=== Your objective ===
The answer must be a single number: how many lines of the records below hold the word "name".

=== Material for this task ===
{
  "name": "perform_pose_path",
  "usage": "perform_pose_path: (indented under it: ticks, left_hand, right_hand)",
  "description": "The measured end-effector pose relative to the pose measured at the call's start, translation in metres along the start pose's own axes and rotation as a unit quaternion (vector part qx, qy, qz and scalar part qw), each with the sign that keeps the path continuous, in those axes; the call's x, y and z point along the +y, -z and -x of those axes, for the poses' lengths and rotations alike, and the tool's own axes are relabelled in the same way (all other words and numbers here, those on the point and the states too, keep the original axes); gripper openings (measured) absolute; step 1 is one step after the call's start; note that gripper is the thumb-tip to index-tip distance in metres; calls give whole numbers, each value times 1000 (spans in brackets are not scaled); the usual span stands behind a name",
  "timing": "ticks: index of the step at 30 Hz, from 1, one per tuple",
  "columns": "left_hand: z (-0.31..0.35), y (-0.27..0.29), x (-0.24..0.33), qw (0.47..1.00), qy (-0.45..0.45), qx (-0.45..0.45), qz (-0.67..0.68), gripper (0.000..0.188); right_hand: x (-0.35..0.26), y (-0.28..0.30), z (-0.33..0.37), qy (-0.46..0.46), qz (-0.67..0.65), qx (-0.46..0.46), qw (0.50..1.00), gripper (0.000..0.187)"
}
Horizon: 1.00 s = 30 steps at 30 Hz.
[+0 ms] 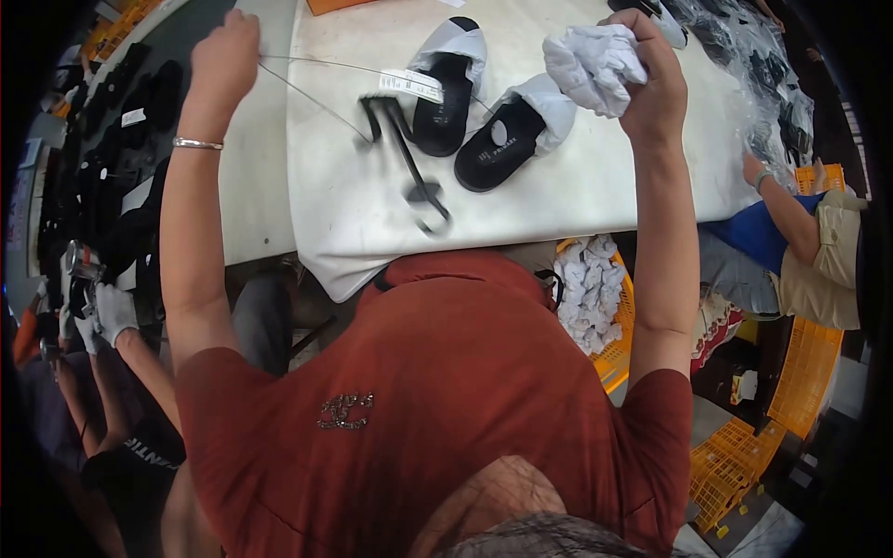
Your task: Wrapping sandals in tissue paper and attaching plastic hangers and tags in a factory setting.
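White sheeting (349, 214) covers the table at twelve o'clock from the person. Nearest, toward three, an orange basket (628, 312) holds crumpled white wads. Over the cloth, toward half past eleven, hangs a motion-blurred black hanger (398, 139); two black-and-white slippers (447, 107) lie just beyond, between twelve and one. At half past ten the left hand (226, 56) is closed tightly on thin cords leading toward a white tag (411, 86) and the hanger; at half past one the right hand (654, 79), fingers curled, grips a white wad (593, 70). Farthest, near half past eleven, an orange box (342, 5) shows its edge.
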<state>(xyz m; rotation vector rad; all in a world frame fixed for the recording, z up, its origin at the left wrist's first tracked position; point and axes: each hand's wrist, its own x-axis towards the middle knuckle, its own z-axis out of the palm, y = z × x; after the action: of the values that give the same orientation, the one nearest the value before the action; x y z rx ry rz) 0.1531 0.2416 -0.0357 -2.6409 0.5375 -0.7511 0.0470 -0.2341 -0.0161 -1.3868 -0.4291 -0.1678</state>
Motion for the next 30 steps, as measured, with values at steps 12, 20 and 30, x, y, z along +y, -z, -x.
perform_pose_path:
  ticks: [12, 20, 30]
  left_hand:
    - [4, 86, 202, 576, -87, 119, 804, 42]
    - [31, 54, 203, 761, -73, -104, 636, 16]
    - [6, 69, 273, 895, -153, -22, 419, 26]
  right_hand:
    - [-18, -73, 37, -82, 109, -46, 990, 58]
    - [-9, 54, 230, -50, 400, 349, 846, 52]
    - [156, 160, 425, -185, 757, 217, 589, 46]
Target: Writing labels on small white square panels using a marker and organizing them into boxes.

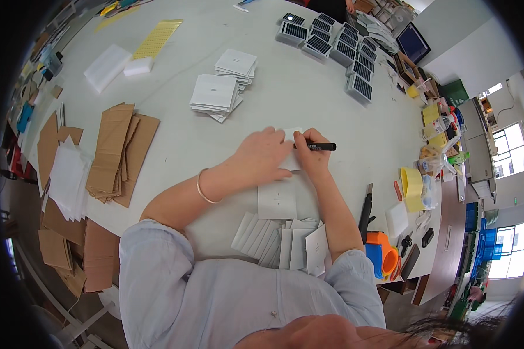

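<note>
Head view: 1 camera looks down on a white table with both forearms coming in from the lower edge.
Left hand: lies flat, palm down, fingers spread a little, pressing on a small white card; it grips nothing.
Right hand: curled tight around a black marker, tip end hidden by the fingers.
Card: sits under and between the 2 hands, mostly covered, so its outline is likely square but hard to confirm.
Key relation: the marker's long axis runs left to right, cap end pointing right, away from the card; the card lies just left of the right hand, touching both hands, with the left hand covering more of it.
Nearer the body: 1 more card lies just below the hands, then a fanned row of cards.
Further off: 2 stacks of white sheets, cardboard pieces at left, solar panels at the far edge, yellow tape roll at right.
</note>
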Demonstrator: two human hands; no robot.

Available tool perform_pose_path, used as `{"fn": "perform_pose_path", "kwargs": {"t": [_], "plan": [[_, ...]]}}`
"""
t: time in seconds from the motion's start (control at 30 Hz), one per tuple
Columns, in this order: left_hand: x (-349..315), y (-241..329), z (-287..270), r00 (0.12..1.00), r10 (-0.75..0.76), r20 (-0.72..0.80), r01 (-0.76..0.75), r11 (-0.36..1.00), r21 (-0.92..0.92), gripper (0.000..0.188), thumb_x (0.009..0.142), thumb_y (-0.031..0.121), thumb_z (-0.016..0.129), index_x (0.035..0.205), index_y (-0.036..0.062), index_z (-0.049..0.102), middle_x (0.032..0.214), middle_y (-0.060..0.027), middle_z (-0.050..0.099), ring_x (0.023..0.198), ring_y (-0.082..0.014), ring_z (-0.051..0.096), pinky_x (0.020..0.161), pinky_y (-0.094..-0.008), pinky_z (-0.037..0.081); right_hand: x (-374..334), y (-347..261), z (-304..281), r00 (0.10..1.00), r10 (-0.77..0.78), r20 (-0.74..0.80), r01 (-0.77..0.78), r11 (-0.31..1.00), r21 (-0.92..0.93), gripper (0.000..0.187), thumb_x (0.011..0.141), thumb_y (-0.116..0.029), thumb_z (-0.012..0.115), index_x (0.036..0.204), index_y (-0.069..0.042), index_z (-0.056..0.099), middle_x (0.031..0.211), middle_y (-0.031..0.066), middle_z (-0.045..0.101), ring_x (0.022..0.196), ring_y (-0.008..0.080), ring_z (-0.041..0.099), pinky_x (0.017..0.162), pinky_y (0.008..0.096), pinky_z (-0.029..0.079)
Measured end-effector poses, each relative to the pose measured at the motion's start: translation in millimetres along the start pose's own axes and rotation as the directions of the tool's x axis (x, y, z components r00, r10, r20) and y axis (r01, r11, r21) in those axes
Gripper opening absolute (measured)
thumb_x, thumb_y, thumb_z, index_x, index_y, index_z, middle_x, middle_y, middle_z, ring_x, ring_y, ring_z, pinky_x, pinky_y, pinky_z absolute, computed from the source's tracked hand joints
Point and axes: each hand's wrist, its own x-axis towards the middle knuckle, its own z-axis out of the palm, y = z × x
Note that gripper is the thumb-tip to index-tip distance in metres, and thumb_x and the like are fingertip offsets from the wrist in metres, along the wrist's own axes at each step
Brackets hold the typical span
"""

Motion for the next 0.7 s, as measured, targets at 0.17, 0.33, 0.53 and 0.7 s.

=== Solution to this exercise ===
2